12.6 Scattering Properties of Snowflakes, Constrained Using Colocated Triple-Wavelength Radar and Aircraft Measurements

Thursday, 12 July 2018: 11:45 AM
Regency E/F (Hyatt Regency Vancouver)
Chris Westbrook, University of Reading, Reading, United Kingdom; and P. Achtert, J. Crosier, C. Walden, S. O'Shea, J. Dorsey, and R. J. Cotton

The scattering of microwaves by ice particles is an important problem for remote sensing applications. For example CloudSat has been shown to be a crucial tool for monitoring snowfall globally. The Ice Cloud Imager will allow us to measure ice water path with much greater precision than previously possible. Yet in both cases, the size of the particles being probed is comparable to the wavelength of the radiation - and hence the accuracy of the retrievals is quite sensitive to the scattering characteristics of the particles being probed.
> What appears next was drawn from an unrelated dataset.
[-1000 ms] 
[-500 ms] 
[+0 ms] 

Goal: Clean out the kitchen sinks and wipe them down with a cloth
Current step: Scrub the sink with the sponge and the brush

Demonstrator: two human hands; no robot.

In recent years there has been an explosion in the number of numerical calculations of scattering properties for ice particles. The shapes used in the computations range from pristine crystals to very large complex aggregates. The question thus arises - which scattering model should we choose for our retrievals? And on what evidence?

We report new measurements from the 2018 PICASSO field project, during which the FAAM instrumented research aircraft sampled ice particles while multiple-wavelength polarimetric radars at the Chilbolton Observatory (wavelengths ranging from 3mm up to 10cm) probed the same clouds. We use this data to directly test the fidelity of the scattering models. The radar antennas were synchronised and the scans we controlled by a tracking system fed using live position data from the aircraft, to maximise colocation. At vertical incidence (during overpasses), Doppler spectra were collected adding a further dimension to the analysis. We use this data to probe the scattering behaviour of snowflakes and link that to their physical properties.